Unlike the first season still bound by more traditional network TV structures, "Sakizuki" is where Hannibal really starts digging its claws in — because for once, it's not just Hannibal doing the hunting. That once-familiar power dynamic is now flipped: while Hannibal is still orchestrating chaos with his usual psychopathic finesse, he’s also slipping. He's playing too much, inserting himself too openly into the world’s design, mocking God's creation by stitching together his own ghastly "eye" — humanity reflected as pure abomination.

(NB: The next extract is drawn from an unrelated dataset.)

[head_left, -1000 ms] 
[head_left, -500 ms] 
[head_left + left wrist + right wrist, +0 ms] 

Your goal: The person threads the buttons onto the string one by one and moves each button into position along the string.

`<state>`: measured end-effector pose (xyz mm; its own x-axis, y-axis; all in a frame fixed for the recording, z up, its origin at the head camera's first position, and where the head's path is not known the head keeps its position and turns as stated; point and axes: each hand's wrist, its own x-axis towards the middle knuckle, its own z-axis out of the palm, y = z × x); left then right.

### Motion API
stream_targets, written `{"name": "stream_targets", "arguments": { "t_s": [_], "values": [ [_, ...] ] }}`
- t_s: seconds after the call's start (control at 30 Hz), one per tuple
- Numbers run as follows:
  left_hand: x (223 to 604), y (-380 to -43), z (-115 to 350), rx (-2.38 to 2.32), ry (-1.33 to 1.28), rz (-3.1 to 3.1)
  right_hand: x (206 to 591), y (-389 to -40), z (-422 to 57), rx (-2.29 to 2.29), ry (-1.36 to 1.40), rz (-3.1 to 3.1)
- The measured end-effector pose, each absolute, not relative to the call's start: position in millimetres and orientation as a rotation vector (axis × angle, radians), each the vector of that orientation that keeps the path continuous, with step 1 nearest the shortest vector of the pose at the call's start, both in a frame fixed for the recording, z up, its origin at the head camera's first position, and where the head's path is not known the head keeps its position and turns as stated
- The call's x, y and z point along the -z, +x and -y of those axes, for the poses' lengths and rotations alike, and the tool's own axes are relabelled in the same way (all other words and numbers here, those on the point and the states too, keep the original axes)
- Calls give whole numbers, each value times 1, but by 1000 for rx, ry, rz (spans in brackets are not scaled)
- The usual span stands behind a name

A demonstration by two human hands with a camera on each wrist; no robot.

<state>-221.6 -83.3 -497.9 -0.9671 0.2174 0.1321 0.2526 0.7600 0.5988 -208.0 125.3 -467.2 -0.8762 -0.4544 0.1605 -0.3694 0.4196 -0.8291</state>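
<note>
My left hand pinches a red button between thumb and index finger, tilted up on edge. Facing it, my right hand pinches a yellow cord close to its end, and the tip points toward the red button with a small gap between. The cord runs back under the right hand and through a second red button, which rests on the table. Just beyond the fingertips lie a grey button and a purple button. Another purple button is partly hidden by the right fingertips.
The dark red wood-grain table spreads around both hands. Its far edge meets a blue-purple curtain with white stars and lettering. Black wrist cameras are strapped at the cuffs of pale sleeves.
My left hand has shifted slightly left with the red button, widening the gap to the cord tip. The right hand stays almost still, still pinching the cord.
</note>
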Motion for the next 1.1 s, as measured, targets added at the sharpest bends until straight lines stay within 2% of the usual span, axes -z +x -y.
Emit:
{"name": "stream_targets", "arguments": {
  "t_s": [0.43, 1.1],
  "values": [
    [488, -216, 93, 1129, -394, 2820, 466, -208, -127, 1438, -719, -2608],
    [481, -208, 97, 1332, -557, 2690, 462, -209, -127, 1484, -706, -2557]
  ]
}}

One thing Sakizuki highlights brilliantly is how Hannibal stands apart from other “gentleman killers” like Dexter Morgan or Barry Berkman. There’s no tortured morality here, no justification that makes the violence “palatable.” Hannibal doesn’t kill because the world needs cleaning up — he kills because that's what he is. A pure predator. And without the moral leash, Hannibal finally explores, unfiltered, how a predator like him would move when trying to reshape the world in his own image, to create meaning where he sees none, to elevate destruction into art.

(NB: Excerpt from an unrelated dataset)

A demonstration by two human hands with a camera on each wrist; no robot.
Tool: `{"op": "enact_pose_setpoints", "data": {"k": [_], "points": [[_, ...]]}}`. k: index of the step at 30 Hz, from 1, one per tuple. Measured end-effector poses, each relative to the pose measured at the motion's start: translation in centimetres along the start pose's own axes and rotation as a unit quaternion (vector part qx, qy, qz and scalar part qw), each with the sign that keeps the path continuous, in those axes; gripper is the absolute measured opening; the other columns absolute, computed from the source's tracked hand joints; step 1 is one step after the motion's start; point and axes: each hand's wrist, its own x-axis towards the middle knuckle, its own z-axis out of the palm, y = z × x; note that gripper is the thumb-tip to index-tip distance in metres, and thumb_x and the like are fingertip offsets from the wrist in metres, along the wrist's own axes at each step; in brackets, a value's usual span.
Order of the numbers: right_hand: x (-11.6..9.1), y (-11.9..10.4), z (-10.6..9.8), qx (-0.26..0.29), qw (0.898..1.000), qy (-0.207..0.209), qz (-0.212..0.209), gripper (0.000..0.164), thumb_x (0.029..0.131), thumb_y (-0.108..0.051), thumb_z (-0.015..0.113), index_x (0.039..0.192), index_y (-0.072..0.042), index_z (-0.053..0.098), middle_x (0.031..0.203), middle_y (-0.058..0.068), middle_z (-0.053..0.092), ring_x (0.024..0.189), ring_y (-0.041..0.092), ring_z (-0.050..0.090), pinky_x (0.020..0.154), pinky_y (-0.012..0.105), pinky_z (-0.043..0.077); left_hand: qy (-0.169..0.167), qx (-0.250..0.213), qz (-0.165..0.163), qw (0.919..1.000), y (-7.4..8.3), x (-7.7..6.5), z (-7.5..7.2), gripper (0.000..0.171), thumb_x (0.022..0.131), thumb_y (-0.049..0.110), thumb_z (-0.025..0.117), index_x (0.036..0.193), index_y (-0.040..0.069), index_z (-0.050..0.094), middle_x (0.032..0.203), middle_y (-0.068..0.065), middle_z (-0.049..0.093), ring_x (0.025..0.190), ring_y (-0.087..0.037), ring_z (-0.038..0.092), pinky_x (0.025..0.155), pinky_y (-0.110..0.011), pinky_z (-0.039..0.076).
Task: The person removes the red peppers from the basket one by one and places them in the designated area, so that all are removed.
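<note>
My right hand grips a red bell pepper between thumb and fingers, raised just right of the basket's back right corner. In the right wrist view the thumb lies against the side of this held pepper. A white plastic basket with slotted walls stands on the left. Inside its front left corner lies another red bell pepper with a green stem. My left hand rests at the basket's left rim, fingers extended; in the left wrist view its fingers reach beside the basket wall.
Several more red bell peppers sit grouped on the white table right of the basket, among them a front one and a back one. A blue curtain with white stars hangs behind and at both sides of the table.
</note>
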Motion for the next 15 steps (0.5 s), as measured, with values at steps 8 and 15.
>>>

Speaking of predators: Gillian Anderson delivers a quiet gut-punch this week as Bedelia Du Maurier. If you still remember her calm, cool control from The X-Files, seeing her crack just a little under Hannibal’s looming presence is unsettling in all the right ways. The moment when he slowly advances toward her isn’t just about physical threat — it’s about power. Bedelia recognizes that Hannibal isn't simply a murderer; he is an existential force, one who decides whose reality endures, and whose gets snuffed out.

And yes, Will Graham fans — rejoice. "This is my design" finally drops, and it’s glorious. Hearing it this season hits different — heavier, sadder, more dangerous — because now, Will understands the cost of creation.

If there’s any fault to find, it's that the “killer of the week” element feels almost secondary now — more a stepping stone than a fully fleshed-out opponent. But honestly, at this stage, that feels like the right call. The real battle is Hannibal vs. Will, a spiritual battle that's finally becoming personal.

Bottom line: "Sakizuki" is layered, psychological, and quietly brutal — the point where Hannibal stops being just gorgeous horror and becomes operatic soul warfare.